_Your instructions_
What you give back should be exactly the opening lines of the data, ending with the line that contains "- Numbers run" and including it.

_Saved entries_
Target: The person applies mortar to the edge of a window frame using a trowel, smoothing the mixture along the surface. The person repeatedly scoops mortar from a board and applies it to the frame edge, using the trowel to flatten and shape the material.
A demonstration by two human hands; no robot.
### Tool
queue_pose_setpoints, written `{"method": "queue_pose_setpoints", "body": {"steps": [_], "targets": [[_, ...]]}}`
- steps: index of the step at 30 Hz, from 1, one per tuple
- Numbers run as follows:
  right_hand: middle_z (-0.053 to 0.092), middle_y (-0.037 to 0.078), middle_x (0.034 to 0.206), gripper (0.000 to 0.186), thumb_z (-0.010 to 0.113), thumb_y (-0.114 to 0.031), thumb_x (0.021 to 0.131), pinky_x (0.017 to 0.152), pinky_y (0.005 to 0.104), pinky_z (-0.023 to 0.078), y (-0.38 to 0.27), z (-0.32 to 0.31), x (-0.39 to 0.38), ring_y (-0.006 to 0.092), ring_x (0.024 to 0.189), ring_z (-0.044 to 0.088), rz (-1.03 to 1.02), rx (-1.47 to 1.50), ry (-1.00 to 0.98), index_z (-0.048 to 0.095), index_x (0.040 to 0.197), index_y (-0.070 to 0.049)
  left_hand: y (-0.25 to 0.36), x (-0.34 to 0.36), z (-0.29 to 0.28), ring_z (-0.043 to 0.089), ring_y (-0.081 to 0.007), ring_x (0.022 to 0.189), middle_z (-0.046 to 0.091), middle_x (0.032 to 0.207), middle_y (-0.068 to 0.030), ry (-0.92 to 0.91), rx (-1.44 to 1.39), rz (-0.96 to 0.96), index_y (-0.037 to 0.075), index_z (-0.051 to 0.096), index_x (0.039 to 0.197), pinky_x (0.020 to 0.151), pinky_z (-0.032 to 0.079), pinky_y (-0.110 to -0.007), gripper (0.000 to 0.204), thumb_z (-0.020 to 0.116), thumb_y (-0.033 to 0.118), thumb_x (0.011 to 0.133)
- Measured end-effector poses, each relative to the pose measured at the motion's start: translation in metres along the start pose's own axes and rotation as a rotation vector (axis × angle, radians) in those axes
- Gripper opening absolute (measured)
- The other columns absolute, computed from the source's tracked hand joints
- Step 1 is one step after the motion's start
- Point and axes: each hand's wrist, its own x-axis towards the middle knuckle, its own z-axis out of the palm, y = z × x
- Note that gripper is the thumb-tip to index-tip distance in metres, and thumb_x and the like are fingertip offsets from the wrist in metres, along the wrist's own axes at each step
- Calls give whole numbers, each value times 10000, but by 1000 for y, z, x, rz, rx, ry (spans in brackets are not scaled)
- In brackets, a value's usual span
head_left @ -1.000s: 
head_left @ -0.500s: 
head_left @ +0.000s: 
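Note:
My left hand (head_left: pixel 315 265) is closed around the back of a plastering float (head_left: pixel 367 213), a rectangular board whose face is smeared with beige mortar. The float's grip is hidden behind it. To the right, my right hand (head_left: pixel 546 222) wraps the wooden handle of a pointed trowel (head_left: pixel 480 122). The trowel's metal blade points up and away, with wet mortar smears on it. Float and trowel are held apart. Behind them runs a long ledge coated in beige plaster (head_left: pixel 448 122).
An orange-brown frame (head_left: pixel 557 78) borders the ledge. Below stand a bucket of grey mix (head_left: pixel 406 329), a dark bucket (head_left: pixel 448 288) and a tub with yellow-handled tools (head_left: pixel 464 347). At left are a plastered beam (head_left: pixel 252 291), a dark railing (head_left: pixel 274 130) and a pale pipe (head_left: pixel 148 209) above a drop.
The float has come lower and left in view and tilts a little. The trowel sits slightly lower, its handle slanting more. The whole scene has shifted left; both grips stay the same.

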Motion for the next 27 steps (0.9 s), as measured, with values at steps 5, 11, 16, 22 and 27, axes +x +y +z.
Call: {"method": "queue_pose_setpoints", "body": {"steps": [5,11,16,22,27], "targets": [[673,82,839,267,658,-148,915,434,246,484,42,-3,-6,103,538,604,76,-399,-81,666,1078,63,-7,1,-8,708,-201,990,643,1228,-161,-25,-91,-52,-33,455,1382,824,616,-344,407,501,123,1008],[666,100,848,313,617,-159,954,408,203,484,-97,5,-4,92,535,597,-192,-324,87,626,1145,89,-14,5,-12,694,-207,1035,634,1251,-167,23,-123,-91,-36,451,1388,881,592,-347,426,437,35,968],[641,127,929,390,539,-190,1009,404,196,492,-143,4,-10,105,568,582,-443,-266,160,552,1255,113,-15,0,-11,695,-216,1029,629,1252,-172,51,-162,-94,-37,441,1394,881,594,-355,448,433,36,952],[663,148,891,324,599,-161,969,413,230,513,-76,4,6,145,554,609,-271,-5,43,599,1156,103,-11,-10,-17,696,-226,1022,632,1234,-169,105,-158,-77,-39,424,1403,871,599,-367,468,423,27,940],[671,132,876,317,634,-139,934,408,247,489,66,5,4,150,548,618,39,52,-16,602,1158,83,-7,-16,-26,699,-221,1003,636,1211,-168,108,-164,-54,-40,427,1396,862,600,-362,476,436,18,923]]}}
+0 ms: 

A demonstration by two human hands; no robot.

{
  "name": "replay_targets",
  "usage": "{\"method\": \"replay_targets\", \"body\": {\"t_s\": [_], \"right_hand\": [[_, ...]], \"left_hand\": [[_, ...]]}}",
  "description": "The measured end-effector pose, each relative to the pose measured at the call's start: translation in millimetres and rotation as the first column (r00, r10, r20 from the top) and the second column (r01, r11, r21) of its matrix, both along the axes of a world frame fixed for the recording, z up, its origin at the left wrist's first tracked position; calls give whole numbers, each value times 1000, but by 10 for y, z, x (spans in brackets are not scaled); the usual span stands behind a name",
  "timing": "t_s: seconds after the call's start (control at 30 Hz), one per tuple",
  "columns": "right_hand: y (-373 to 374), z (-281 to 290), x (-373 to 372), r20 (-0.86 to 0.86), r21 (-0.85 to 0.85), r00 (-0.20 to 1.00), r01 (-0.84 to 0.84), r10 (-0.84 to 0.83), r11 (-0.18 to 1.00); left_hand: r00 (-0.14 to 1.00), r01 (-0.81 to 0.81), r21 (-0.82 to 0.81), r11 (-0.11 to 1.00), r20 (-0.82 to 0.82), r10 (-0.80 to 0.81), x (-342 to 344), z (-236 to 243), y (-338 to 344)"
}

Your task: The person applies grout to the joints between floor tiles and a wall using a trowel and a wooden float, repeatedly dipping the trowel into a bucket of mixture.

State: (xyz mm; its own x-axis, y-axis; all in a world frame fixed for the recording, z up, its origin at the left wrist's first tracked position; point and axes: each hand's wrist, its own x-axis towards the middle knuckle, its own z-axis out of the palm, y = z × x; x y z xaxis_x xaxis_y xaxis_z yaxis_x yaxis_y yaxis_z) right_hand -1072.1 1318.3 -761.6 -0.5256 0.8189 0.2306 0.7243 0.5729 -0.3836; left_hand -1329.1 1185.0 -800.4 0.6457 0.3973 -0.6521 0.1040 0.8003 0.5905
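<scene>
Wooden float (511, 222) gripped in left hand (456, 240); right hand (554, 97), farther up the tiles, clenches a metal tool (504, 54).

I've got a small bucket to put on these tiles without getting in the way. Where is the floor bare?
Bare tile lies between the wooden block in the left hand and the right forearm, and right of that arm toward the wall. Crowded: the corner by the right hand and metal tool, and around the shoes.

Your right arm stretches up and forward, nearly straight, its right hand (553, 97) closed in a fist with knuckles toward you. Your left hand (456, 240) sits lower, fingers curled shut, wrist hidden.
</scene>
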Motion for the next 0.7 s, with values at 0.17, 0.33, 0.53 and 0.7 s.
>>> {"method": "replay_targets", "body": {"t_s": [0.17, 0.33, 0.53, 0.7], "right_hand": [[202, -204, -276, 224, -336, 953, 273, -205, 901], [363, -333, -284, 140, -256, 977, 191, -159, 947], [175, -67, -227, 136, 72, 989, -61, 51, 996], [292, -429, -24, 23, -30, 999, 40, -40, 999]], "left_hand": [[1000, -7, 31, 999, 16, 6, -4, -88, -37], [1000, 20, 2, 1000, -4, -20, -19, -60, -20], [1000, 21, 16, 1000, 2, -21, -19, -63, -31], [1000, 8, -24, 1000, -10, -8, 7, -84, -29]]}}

_Result of this task_
Target: The person applies mortar to the edge of a window frame using a trowel, smoothing the mixture along the surface. The person repeatedly scoops mortar from a board and applies it to the frame edge, using the trowel to flatten and shape the material.
A demonstration by two human hands; no robot.
### Tool
queue_pose_setpoints, written `{"method": "queue_pose_setpoints", "body": {"steps": [_], "targets": [[_, ...]]}}`
- steps: index of the step at 30 Hz, from 1, one per tuple
- Numbers run as follows:

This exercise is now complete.